- **WHAT TO PRODUCE**: Beginning with the first line and ending with the one containing "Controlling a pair", copy the lines of the listing below exactly; omit everything else.

- **DATA BLOCK**:

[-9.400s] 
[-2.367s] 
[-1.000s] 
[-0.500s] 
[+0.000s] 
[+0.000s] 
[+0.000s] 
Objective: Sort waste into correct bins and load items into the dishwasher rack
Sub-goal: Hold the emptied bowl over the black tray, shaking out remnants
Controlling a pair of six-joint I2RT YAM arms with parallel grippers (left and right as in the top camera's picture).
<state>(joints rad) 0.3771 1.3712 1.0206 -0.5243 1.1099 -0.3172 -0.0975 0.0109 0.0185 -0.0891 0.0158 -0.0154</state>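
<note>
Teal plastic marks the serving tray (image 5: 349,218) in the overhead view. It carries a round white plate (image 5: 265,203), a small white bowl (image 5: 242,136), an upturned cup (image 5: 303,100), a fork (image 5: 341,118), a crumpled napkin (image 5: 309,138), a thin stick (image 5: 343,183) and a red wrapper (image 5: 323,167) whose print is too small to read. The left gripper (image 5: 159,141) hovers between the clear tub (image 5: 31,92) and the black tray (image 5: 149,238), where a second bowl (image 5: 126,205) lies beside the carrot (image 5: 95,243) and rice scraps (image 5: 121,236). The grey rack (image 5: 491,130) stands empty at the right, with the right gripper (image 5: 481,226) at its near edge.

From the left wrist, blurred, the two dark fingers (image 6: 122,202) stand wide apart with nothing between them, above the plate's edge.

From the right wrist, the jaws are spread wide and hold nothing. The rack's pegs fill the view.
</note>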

- **ANSWER SPACE**:
[-9.400s] 
[-2.367s] 
[-1.000s] 
[-0.500s] 
[+0.000s] 
[+0.000s] 
[+0.000s] 
Objective: Sort waste into correct bins and load items into the dishwasher rack
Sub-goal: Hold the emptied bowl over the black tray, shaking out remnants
Controlling a pair of six-joint I2RT YAM arms with parallel grippers (left and right as in the top camera's picture).

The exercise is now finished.